The instruction as to this indictment was as follows: “Now, the next indictment against George Burkett is that he is charged with assault with intent to murder, Chapter 265, Section 18. In order for the Commonwealth to prove the defendant Burkett guilty of that particular charge they must prove that he did assault with a dangerous weapon one James Bickerton with intent to murder him.
’’You will recall that James Bickerton was the police officer who testified — again, you will evaluate all testimony — who testified about the case around the Back Bay area and testified about the firing of shots and so on and so forth. This relates to incidents alleged to have taken place between George Burkett and that police officer, James Bickerton.
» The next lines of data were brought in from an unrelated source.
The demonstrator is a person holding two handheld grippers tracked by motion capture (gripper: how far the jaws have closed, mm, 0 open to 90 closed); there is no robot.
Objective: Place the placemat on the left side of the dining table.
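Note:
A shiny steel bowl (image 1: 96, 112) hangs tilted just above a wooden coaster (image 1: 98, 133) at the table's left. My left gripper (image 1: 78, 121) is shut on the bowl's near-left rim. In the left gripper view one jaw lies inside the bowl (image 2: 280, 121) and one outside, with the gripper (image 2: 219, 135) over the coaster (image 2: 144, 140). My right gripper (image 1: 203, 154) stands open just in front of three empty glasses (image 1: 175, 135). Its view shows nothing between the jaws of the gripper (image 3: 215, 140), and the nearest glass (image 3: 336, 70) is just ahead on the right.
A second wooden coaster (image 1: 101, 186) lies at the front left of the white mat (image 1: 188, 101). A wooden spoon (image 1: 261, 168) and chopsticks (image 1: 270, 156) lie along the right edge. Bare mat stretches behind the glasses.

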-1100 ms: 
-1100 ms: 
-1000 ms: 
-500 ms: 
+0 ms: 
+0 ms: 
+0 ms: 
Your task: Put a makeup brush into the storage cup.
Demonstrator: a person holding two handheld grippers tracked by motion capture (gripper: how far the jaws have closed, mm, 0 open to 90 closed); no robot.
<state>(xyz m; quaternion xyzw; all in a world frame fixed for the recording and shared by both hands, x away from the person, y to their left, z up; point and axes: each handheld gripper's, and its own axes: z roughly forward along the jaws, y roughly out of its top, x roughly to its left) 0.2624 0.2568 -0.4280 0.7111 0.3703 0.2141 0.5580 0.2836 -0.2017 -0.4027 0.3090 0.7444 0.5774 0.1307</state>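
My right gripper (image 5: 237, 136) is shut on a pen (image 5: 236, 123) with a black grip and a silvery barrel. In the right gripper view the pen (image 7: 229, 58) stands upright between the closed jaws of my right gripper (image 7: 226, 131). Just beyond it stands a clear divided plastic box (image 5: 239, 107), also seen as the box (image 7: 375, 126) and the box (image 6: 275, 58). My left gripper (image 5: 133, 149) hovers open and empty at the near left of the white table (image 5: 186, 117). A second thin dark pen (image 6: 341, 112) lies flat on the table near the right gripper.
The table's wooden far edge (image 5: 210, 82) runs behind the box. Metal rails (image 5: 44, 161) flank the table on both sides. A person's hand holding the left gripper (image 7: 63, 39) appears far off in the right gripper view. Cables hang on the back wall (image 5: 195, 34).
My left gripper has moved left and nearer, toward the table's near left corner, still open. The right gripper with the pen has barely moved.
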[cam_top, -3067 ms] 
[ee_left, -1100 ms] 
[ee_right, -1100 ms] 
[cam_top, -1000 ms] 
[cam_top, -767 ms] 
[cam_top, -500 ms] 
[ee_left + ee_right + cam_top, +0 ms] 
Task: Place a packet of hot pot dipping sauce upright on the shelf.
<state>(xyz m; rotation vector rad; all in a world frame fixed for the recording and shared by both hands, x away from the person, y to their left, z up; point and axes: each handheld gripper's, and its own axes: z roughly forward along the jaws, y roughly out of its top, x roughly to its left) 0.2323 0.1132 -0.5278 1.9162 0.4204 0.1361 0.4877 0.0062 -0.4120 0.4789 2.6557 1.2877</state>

*511 “Of course, you must find, first, that George Burkett was in possession of a dangerous weapon, to wit, a pistol, a handgun, and you must find that he raised that handgun in the direction of Mr. Bickerton, which would be a form of an assault. As far as the intent is concerned — that is, the intent to murder — if you find that the handgun was loaded at the time and that if the gun had been fired more accurately in the direction of James Bickerton that death would have resulted or serious bodily harm, that would be evidence of assault with intent to murder.
“In other words, if death had resulted, if you find that Burkett fired one or more shots in the direction of James Bickerton and if death had resulted to Bickerton from the firing of those shots, then the defendant would have been guilty of murder.
“I am not going to give you a lengthy definition of murder, but murder is defined as an unlawful homicide without justification or excuse or without mitigating circumstances to reduce it to the crime of manslaughter. To repeat again, under this indictment you must find that Burkett was armed with a dangerous weapon, a handgun; that he did point it in the direction of James Bickerton; that he did fire it; and as far as the intent to murder is concerned, if you find that if the bullet had struck Bickerton and had killed him, then he could have been charged with murder. That is in regard to Mr. Burkett.”
Of necessity, we must state that the judge was in “error," and that the charge was “impermissible,” even though the controlling principles, as mandated by the Supreme Court in Sandstrom, were not available to the judge at the time of trial.